Back in hospital at 2am on Friday, after leaving here on Wednesday.
I was repeatedly blocked up, and yesterday to an extreme degree.
Everything I swallowed I vomited back up with extra and I therefore got progressively more dehydrated. God I felt like shite. Truly.

I waz throwing up this green coloured fluid by the end. I don’t even know what it was, because it didn’t even taste like sick.

I’m now in hospital with this disgusting tube up my nose. Christ it’s uncomfortable, up you’re not se and down your throat. It sucks vomit from your stomach. It’s like some medieval torture and it’s been in for 3 hours.
Like I needed to be tortured after a fairly unpleasant week.

Fat man

I came home yesterday.
I figured my own environment was going to be better adapted ( literally) for me than the hospital ( which was true ).
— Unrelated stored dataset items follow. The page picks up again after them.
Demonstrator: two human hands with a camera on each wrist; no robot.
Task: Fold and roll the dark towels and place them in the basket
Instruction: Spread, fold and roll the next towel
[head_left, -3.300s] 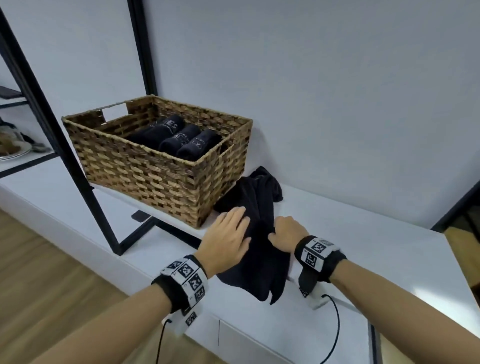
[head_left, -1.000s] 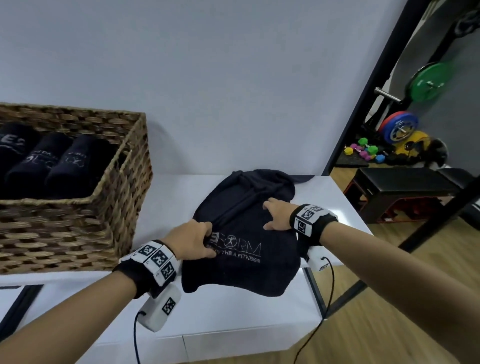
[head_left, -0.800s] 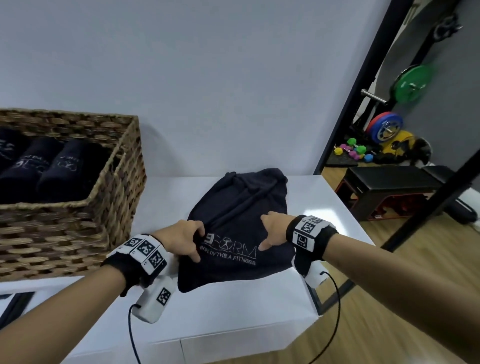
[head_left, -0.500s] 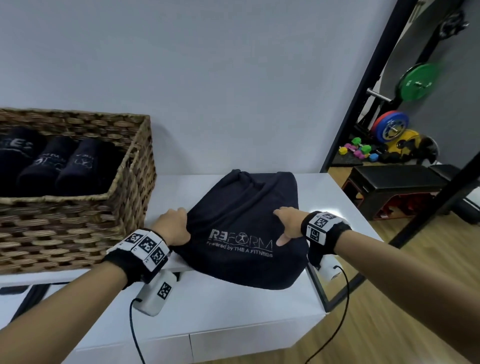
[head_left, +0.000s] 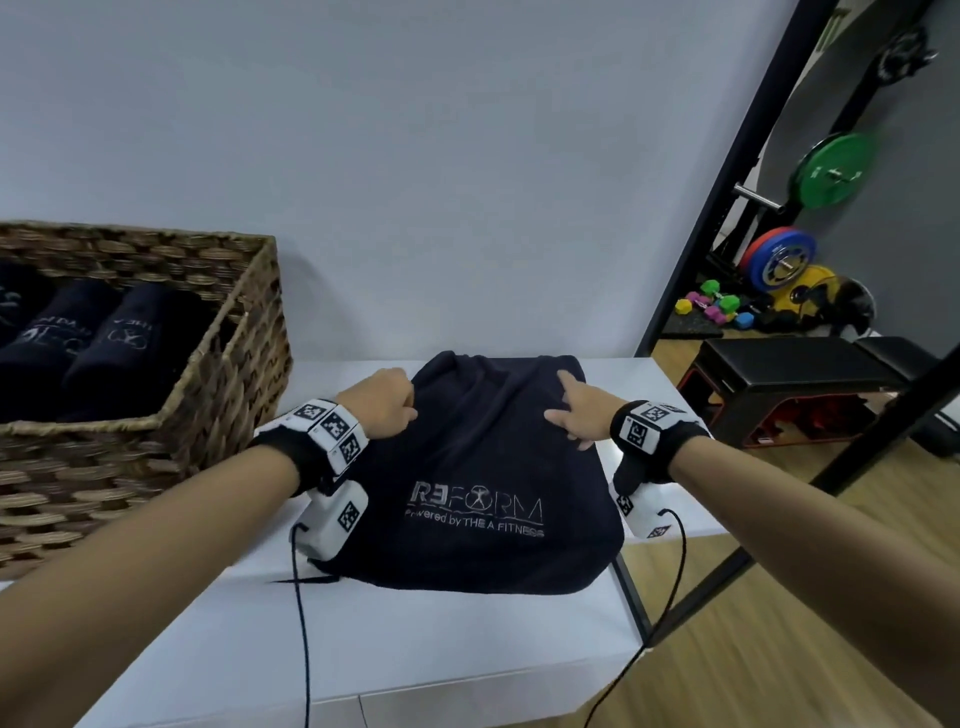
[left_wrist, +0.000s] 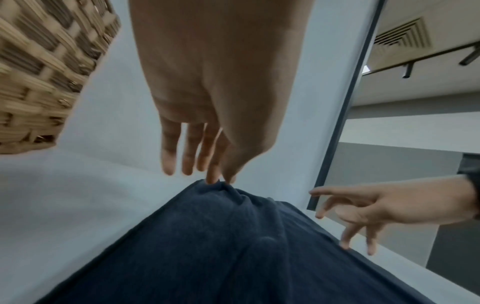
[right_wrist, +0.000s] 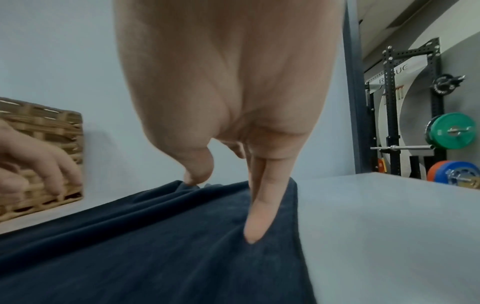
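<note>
— While the shelf (head_left: 467, 639) carries everything, where is the basket?
— The basket (head_left: 223, 395) stands at its left side, with rolled towels (head_left: 130, 343) inside.
— And the towel?
— The towel (head_left: 488, 467) lies spread flat just beside the basket, logo up, near edge hanging over the front.
— What do the hands do?
— The left hand (head_left: 382, 402) pinches the far left corner between thumb and forefinger. The right hand (head_left: 582, 413) is spread, fingers straight, touching the far right part.
</note>
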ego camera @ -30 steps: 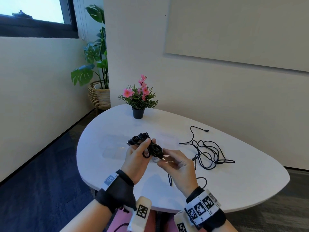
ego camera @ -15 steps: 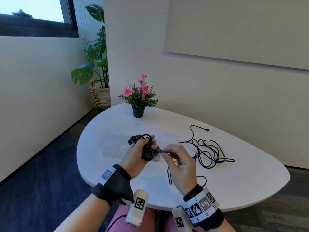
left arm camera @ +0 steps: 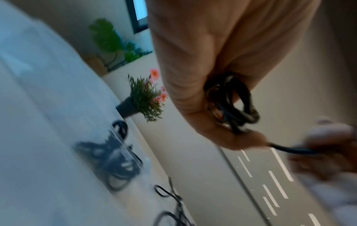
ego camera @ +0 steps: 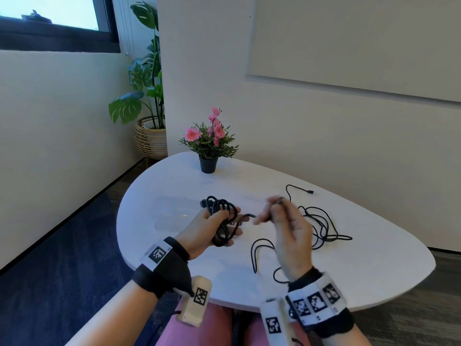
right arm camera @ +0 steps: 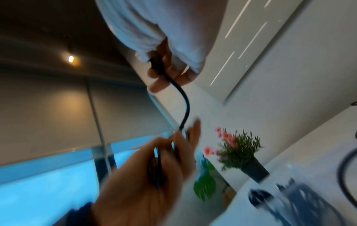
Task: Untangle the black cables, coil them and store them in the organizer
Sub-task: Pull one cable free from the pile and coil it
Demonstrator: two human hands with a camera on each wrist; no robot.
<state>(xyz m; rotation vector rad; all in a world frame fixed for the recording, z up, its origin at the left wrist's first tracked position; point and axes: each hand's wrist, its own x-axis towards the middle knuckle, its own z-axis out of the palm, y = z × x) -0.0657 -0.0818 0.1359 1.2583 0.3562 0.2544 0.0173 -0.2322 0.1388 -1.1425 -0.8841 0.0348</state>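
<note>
Coil (ego camera: 220,222) of thin round black cable in left grip (ego camera: 207,229), its loose strand pinched in right grip (ego camera: 287,231).

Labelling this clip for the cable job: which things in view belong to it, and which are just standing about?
Part of the job:
- coiled black cable, gripped by left hand
- its free end, pinched by right hand
- loose tangled black cable on white table
- clear plastic organizer

Standing about:
- pink flowers in black pot
- leafy plant in woven basket
</note>
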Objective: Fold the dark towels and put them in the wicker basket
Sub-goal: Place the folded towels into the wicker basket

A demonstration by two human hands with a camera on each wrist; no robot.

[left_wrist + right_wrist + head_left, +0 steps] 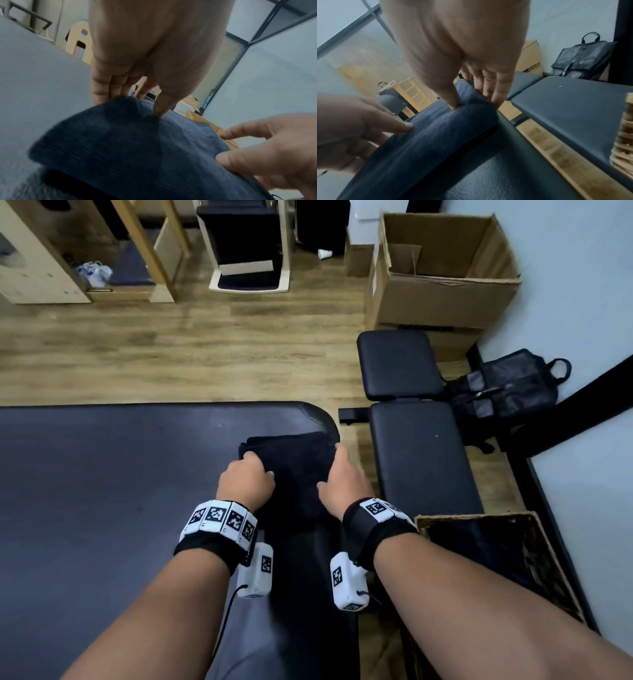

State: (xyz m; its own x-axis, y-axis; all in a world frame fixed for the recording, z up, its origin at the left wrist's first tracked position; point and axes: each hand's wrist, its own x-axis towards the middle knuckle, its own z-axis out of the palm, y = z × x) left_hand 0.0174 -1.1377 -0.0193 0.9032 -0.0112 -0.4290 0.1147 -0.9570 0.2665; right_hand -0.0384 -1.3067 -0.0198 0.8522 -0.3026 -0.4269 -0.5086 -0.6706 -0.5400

Tube and road for the Buddha in the wheelchair.
Gina followed me in a bus ( other than being with me on the Tube).

I was still MASSIVELY BLOATED- it’s not a great look tbh – but I knew it would be finite.
One high point was suddenly feeling sick 🤢.
Not been sick for about 8 years, and it’s not like I can rush to the loo or even lean over the bath or any of those types of things.
I grabbed a plastic bag just in time .. before chucking up 3 times.
I had to then wheelchair to the loo using one hand at a time, around several corners, swapping the full bag from hand to hand…
And spilling some…

I then had to avoid wheeling through the sick. Well once it’s on your wheels it goes wherever you go.
Bit of a nightmare then at a time I felt pretty low anyway.
Anyway I managed to sort it out, going back with disinfectant wipes and a long handled grabber to clean the floor.

I’d felt beyond sleepy prior to that .. but it’s amazing how awake that situation made me… 🤷💦💦💦

I had to wait a few hours for Gina to get back and she stayed here last night too.
Yes she had to be asked to help me several times, predictably ,
so just the biggest thanks to Gina for the last 5 days.
Overnight about 3 litres of urine came out of me as well as the other stuff 💩. At last progress has been made!
Different rules apply to me with ‘ bowel management post op ‘. I need a 💩 load more laxatives etc than a normal body would, or else I stay like a Buddha who owns a cake shop.

So I’m getting there!
Still bloody painful tho.

Thanks to Roy, Russ, Chris and Toby for being visitors. I was so sleepy throughout , I was nodding off continuously.
They aren’t boring guys! Honest! It was me and my drugs interacting.

I’m going to have to take it easy these next few days ( think the hospital said next few months ) but that’s not going to happen. Too much to do!

Stomach far flatter than yesterday but hardly Kat e Moss just yet.
Yesterday I thought my stitches were going to burst under the pressure, but they didn’t!

And Wales thrashing Australia was a tonic tbh. Can’t recall watching that happen EVER before.

Spasms definitely less too. That was the objective and so far it’s working.
Early days tho!

Windy In London atm

Having abdominal surgery makes you bloat.
Lying down makes your lungs fill with phlegm.

Then you want to cough up the phlegm.
Except when you cough that stresses the stitches in your stomach.

Talk about being stuck between a rock and a hard place. Desperate to cough up the crap in your lungs but every cough hurts like hell. Like being stabbed in the stomach.

Also just a case of having to wait for the gas to come out… aided so far by 3 packets of sugar free polos.
Normally that would give me drastic diarrhoea but no sign of that happening. Just a blessed signing fart every now and again.